• **EXERCISE DESCRIPTION**: Please produce a character-exact copy of the listing that follows, omitting all images.

[[ GIVEN MATERIAL open ]]

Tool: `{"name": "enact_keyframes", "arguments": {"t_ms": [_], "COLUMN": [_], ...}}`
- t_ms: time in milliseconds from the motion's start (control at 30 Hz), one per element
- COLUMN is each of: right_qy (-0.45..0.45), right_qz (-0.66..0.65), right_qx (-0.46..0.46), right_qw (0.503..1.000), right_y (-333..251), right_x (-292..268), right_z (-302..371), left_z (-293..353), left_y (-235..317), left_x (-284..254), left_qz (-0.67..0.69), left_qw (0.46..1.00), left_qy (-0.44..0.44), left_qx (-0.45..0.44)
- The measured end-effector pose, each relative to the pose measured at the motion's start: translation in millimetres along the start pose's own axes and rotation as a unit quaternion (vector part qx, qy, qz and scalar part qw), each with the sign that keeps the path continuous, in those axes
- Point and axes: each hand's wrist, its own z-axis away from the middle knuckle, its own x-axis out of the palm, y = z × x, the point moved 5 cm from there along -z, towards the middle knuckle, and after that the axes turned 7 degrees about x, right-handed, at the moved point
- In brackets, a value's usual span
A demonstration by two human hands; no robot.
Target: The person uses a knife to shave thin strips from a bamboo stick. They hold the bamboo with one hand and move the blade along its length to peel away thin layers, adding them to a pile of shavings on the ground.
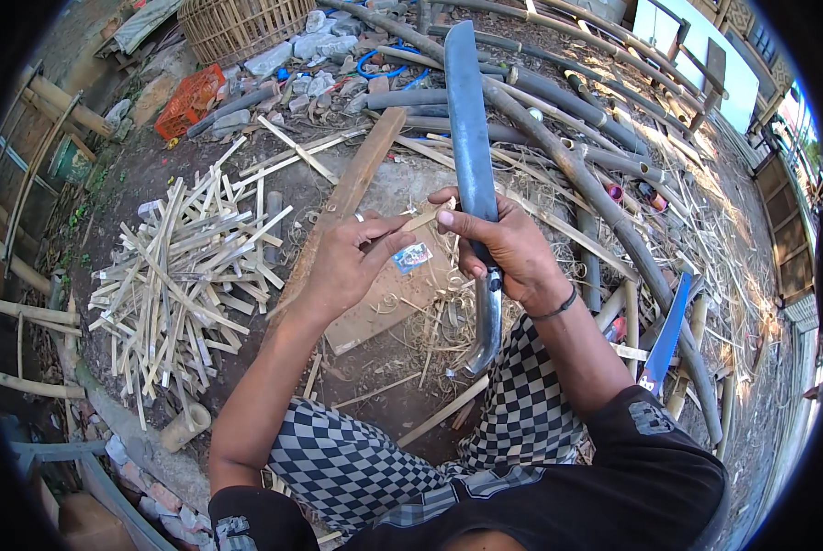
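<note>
While the machete (pixel 473 129) points its blade forward, its long axis running near to far just right of the brown sheet (pixel 365 321), the right hand (pixel 508 243) closes around it, thumb stretched leftward. Above the sheet's far edge, the left hand (pixel 356 257) pinches a pale strip (pixel 420 220) slanting toward the blade; fingers hide its left end, and whether it touches the blade is hard to tell.

Soft shade covers 2 bare hands, left hand (pixel 342 266) and right hand (pixel 517 243); the broad grey steel machete (pixel 469 119) above the grip has a dull sheen. Well right, sunlight streaks brown, shaving-strewn earth (pixel 734 266). Detail is crisp at the grip; far outward, edges bend and blacken.
</note>
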Motion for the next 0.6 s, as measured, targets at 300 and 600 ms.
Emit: {"name": "enact_keyframes", "arguments": {"t_ms": [300,600], "right_qy": [-0.002,-0.047], "right_qz": [0.019,0.001], "right_qx": [0.008,0.003], "right_qw": [1.000,0.999], "right_y": [5.5,-26.1], "right_x": [7.0,-3.4], "right_z": [-3.6,-33.0], "left_z": [11.2,47.5], "left_y": [26.5,53.5], "left_x": [-23.8,-46.4], "left_qz": [-0.176,-0.080], "left_qw": [0.981,0.995], "left_qy": [0.071,-0.039], "left_qx": [0.046,0.039]}}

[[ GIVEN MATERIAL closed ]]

• **RESPONSE BOX**:
Tool: `{"name": "enact_keyframes", "arguments": {"t_ms": [_], "COLUMN": [_], ...}}`
- t_ms: time in milliseconds from the motion's start (control at 30 Hz), one per element
- COLUMN is each of: right_qy (-0.45..0.45), right_qz (-0.66..0.65), right_qx (-0.46..0.46), right_qw (0.503..1.000), right_y (-333..251), right_x (-292..268), right_z (-302..371), left_z (-293..353), left_y (-235..317), left_x (-284..254), left_qz (-0.67..0.69), left_qw (0.46..1.00), left_qy (-0.44..0.44), left_qx (-0.45..0.44)
- The measured end-effector pose, each relative to the pose measured at the motion's start: translation in millimetres along the start pose's own axes and rotation as a unit quaternion (vector part qx, qy, qz and scalar part qw), each with the sign that keeps the path continuous, in those axes
- Point and axes: each hand's wrist, its own z-axis away from the middle knuckle, its own x-axis out of the palm, y = z × x, the point moved 5 cm from there along -z, towards the middle knuckle, and after that the axes turned 7 degrees about x, right-handed, at the moved point
- In brackets, a value's usual span
A demonstration by two human hands; no robot.
Target: The person uses a knife to shave thin strips from a bamboo stick. They hold the bamboo with one hand and move the blade along its length to peel away thin layers, adding them to a pile of shavings on the ground.
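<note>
While the machete (pixel 473 129) points its blade forward, its long axis running near to far just right of the brown sheet (pixel 365 321), the right hand (pixel 508 243) closes around it, thumb stretched leftward. Above the sheet's far edge, the left hand (pixel 356 257) pinches a pale strip (pixel 420 220) slanting toward the blade; fingers hide its left end, and whether it touches the blade is hard to tell.

Soft shade covers 2 bare hands, left hand (pixel 342 266) and right hand (pixel 517 243); the broad grey steel machete (pixel 469 119) above the grip has a dull sheen. Well right, sunlight streaks brown, shaving-strewn earth (pixel 734 266). Detail is crisp at the grip; far outward, edges bend and blacken.
</note>
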Motion for the next 0.6 s, as measured, targets at 300 and 600 ms.
Emit: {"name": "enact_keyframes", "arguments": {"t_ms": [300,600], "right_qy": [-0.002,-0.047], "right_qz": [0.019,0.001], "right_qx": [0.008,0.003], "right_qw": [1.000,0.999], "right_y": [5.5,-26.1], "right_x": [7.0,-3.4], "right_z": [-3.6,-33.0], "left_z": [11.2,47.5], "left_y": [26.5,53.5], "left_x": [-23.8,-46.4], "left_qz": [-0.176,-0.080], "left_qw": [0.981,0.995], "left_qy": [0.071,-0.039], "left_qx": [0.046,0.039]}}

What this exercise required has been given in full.